We treat all complaints seriously and aim to resolve them quickly and fairly.

Making a complaint will not affect your relationship with us.

If you are not satisfied after making a complaint with us, you can contact the Inspector-General of Taxation and Taxation Ombudsman for an independent investigation.

You can also apply for compensation from us if you:

  • believe our actions gave rise to a legal liability
  • have financial losses caused by our defective administration.

About the former Taxpayers’ Charter

The previous Taxpayers’ Charter was introduced in July 1997 and was one of the first ‘service’ charters introduced by a Commonwealth agency. It set out the way the ATO was to conduct itself when dealing with taxpayers. It consisted of two overview booklet and ten supporting booklets. It explained 13 Charter principles (taxpayer rights) and outlined six taxpayer obligations.

The original Charter gave a commitment to be independently reviewed every three years. The inaugural review was delayed to incorporate the impact of tax reform (A New Tax System). A revised Charter was released in November 2003.

The Charter has undergone a number of internal and external reviews over the years. Interested readers may refer to the Inspector-General of Taxation’s thought-leadership paper A brief history of the Taxpayers’ Charter (released in November 2021) for a detailed account of the history and development of the Charter, including review findings and recommendations.

The most recent ATO review of the Charter commenced in July 2021 with a public consultation period in September-October 2022.

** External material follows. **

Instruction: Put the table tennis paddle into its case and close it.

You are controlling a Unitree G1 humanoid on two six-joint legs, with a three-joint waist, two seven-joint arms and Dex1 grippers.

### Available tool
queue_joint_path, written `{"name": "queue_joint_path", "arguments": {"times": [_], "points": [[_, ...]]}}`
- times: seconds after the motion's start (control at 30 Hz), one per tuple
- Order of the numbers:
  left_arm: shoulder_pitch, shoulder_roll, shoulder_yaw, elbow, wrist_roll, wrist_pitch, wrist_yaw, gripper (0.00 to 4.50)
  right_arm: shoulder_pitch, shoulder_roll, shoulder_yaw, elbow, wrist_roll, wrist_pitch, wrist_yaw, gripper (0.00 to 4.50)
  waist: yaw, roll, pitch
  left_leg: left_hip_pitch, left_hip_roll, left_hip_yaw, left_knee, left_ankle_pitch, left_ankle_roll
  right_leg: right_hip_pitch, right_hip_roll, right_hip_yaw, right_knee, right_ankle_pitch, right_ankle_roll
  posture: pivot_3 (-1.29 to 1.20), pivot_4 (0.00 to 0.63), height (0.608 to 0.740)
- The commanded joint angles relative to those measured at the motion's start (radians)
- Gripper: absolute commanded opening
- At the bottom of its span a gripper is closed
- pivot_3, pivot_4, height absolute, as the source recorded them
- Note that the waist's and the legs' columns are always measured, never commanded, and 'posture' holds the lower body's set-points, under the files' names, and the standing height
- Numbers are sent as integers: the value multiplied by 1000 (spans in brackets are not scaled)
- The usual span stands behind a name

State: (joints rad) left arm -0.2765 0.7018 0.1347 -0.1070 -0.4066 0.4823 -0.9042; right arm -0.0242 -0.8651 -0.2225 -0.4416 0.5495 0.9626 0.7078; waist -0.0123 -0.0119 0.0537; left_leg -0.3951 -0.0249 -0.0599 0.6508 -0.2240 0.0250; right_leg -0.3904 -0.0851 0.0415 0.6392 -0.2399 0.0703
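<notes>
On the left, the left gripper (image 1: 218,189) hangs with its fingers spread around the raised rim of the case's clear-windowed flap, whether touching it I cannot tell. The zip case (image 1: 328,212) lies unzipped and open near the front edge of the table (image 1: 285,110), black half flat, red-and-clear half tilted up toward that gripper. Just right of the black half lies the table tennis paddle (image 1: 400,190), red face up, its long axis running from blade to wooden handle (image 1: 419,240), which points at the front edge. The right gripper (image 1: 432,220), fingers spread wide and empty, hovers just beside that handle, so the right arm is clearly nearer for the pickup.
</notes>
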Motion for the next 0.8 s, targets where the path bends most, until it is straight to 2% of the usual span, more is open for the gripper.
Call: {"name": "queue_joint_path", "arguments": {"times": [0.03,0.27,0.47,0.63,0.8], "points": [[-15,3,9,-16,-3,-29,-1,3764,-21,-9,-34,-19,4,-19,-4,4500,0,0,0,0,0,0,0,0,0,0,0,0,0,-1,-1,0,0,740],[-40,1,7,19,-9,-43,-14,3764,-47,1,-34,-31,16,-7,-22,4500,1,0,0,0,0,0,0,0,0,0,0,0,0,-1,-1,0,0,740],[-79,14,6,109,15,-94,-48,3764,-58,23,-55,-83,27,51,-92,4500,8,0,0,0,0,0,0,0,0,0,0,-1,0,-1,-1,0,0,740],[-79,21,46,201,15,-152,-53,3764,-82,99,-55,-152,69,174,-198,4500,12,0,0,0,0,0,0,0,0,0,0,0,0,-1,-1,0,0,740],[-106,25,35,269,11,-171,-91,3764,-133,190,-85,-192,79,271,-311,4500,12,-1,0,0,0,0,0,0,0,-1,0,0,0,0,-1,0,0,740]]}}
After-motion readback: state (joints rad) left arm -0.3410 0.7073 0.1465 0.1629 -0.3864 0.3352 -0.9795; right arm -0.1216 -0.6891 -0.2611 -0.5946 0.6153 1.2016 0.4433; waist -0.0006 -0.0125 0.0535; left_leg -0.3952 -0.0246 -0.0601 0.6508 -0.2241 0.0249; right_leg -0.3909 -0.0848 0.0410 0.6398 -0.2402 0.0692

Taxpayers’ rights and obligations as set out in the former Taxpayers’ Charter are below.

Your rights

You can expect us to:

  • treat you fairly and reasonably
  • treat you as being honest unless you act otherwise
  • offer you professional service and assistance
  • accept you can be represented by a person of your choice and get advice
  • respect your privacy
  • keep the information we hold about you confidential
  • give you access to information we hold about you
  • help you to get things right
  • explain the decisions we make about you
  • respect your right to a review
  • respect your right to make a complaint
  • make it easier for you to comply
  • be accountable.

Your obligations — what we expect of you

We expect you to:

  • Be truthful
  • Keep the required records
  • Take reasonable care
  • Lodge by the due date
  • Pay by the due date
  • Be cooperative

ATO service commitments

While not forming part of the Charter, the ATO’s service commitments are relevant to this topic and also to the current Tax Time. Detailed information is available here.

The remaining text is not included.